──────── Source material
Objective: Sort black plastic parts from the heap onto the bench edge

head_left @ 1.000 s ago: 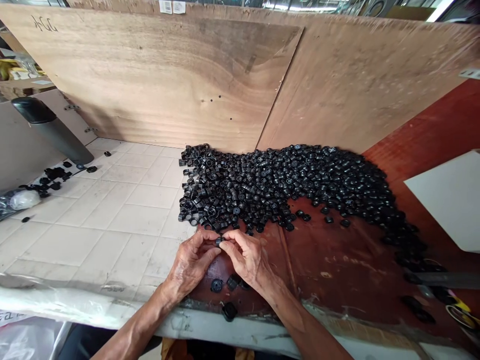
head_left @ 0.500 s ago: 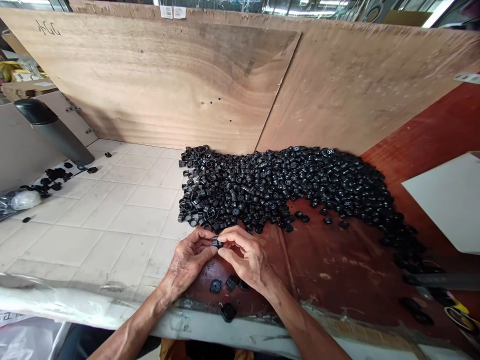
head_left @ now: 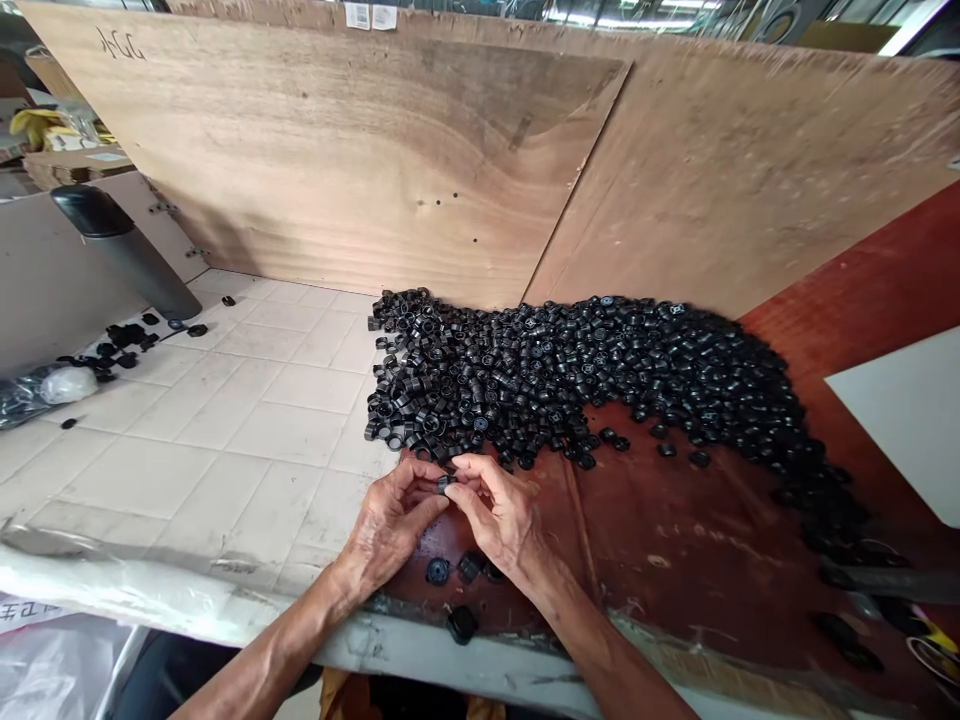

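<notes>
A small black plastic cap [head_left: 445, 484] sits pinched between the fingertips of both my hands, just in front of a heap of like parts. My left hand [head_left: 394, 515] grips it from the left with thumb and fingers. From the right, my right hand [head_left: 501, 515] closes thumb and forefinger on it, hiding part of it. Beyond the fingers spreads the pile of black caps [head_left: 585, 360]. Nearer me, between the forearms, a round black part [head_left: 437, 571], a black cap on its side [head_left: 471, 566] and another dark cap [head_left: 462, 624] at the table edge lie loose.
A plywood board [head_left: 337, 150] stands behind the heap. At the left, a grey bottle [head_left: 135, 255] leans near scattered black parts [head_left: 116, 345] and a plastic bag [head_left: 34, 395]. A white panel [head_left: 907, 420] stands at the right, above dark tools and a yellow-handled item [head_left: 937, 635].
The view has shifted slightly, so everything sits a little to the right. My fingers have changed position on the cap, covering more of it. The loose parts have stayed put.
</notes>
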`<state>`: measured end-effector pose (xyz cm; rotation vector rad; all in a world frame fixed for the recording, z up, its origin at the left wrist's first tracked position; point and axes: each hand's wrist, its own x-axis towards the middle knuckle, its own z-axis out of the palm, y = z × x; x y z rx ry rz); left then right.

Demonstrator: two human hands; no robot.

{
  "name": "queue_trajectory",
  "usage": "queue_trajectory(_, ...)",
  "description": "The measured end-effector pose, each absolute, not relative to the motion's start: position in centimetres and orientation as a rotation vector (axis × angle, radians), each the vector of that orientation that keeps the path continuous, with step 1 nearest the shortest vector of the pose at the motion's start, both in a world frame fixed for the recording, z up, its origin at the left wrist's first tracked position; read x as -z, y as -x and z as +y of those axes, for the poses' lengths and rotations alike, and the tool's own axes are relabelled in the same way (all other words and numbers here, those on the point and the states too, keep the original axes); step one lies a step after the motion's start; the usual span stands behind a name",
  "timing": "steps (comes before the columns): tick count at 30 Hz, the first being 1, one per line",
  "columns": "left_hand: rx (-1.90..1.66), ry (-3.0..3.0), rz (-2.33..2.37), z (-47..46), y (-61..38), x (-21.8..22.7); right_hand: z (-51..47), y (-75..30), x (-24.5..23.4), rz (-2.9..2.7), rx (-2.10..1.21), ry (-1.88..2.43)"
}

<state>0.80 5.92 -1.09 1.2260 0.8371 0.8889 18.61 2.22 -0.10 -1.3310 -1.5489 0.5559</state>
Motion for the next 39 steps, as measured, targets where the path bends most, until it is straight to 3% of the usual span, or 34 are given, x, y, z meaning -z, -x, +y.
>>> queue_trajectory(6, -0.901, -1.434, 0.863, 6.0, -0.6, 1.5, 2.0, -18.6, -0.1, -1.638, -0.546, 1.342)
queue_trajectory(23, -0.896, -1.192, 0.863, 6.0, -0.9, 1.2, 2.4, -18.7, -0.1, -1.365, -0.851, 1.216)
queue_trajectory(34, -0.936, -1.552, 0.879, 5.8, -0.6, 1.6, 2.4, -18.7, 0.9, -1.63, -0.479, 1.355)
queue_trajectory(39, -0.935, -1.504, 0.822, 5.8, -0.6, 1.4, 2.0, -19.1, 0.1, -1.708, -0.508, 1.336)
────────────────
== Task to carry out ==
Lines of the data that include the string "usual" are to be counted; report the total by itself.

== Answer for this exercise ==
2